Esboce una leve sonrisa antes de que Iliam y yo nos pusiéramos en marcha a aquella dirección.
Cuando llegamos nos dimos cuenta que el edificio tenía toda la pinta de guarida criminal, nos adentramos en el lugar acabando con aquellos que se interponian en nuestro camino; ambos estábamos dispuestos a acabar con quién fuera con tal de salvar a Nethan.
— Esto está siendo demasiado sencillo — escuché la voz de Iliam por el intercomunicador y como si de un conjunto sobrenatural las cosas comenzaron a complicarse. Tuvimos que escondernos detrás de lo que encontramos. Podíamos ver a nuestro sobrino a la distancia, siendo sostenido por el que supusimos sería el cabecilla de aquella banda que buscaba lastimar a Sora y llenarse los bolsillos de dinero.
Tanto Iliam como yo tratamos de acabar con la mayor cantidad de tiradores.
— Mierda me he quedado sin balas — escuché a Iliam decir al darse cuenta de que ya no tenía cartucho que colocar a sus armas, revise mi arma y solo me quedaban un par de balas.
— no te nuevas bastardo, de aquí no salen con vida — escuchamos una voz masculina de pie detrás de mi, no necesitaba mirar para saber que me estaba apuntando a la cabeza — baja el arma y pon las manos en algo — ordeno, maldije en mi interior mientras bajaba el arma, Iliam estaba desarmado y ahora llegaba ese imbécil a acorralarme — date la vuelta lentamente.

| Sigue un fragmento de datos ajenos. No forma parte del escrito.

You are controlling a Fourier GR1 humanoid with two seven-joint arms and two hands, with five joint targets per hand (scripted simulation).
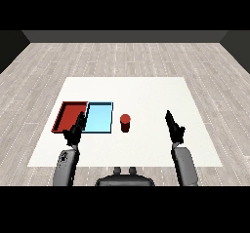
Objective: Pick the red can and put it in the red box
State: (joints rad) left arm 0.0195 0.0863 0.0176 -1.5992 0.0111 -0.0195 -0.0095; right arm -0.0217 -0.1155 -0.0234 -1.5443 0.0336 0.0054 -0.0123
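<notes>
A small red can [125, 123] stands upright on the white table [146, 95], just right of the light blue tray [99, 118]. The red tray [70, 115] lies to the left of the blue one, touching it. My right hand [174, 127] hovers well to the right of the can with its fingers straight and nothing in it. My left hand [75, 130] hangs over the near edge where the two trays meet, fingers relaxed and empty, covering part of the red tray's near right corner.
The white table ends close in front of my forearms. Grey wood floor [127, 56] surrounds it on all sides.
</notes>
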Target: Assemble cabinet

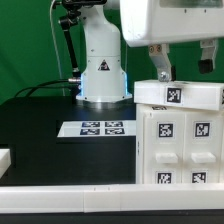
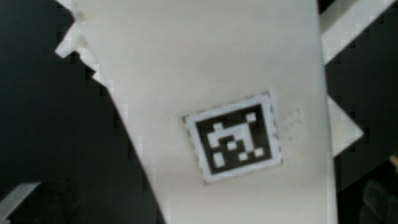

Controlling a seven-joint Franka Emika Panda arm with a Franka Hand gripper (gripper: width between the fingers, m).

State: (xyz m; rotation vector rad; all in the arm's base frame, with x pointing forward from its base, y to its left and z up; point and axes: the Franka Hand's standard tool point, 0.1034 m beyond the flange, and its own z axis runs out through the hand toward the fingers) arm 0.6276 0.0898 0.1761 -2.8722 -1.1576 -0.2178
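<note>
The white cabinet body (image 1: 180, 150) stands at the exterior view's right, with several black-and-white tags on its front. A separate white panel (image 1: 178, 95) with one tag lies across its top. My gripper (image 1: 183, 68) hangs just above that panel, with one finger (image 1: 160, 66) near each end of it. In the wrist view the tagged panel (image 2: 222, 120) fills the picture between the dark fingers (image 2: 374, 190). There is a gap beside it, so the jaws stand open around the panel and are not closed on it.
The marker board (image 1: 100, 128) lies flat on the black table in the middle. The arm's white base (image 1: 103, 75) stands behind it. A small white part (image 1: 5, 158) sits at the exterior view's left edge. A white rail (image 1: 70, 195) runs along the front.
</note>
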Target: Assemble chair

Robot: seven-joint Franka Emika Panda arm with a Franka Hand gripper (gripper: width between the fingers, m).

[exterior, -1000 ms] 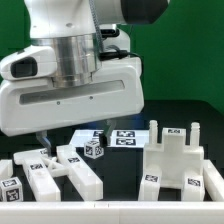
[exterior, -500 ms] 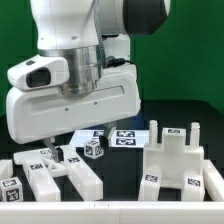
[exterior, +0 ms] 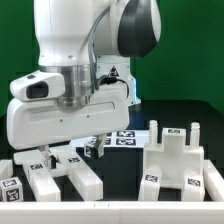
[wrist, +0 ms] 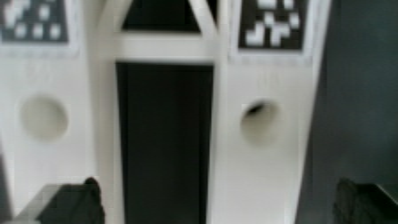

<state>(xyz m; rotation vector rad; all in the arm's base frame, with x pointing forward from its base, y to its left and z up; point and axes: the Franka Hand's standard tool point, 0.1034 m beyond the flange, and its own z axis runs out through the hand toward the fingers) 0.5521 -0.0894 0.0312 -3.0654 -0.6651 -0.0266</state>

Me gire en mi lugar y pude ver la sonrisa de suficiencia de aquel sujeto — Nerón, Nerón, Nerón... eres tan predecible; el jefe tenía razón cuando dejó que vendrías por tu adorado sobrino — observe como quitaba el seguro de su arma — disfrutaré de ser yo quien te de un balazo entre ce...
El tipo no pudo terminar de hablar, note como caía al suelo sin vida, mi corazón comenzó a latir con demasiada fuerza; tarde un par de segundos en notar la presencia de aquel que había acabado con la vida de ese hombre.
Hermosa, imponente, magnífica... una diosa echa mujer, cabello largo, ondulado en color azul, su perfecta figura enmarcada con un abrigo color marrón, botas altas a juegos y en su mano un arma que usaba con gran precisión; disparando con una sola mano extendida, la observé acabar con 4 individuos en pocos segundos antes de acercarse al niño quien estaba de pie en medio de cadáveres.
— Te dije que vendría por ti — esa voz, esa sonrisa.
— ¡Lo hiciste! — el niño se abrazo a ella con fuerza, dando la impresión de que ya la conocía. Ella lo tomo entre sus brazos y comenzó a caminar hacia la salida.
— ¿No vienen? — preguntó mirándonos a Iliam y a mi por sobre su hombro.
Iliam y yo nos miramos sorprendidos, podía apostar que el corazón de mi mejor amigo latía tan apresurado como el mío. No había que ser un genio para reconocerla.
¡Era ella!, estaba seguro... finalmente había regresado, estaba más que seguro.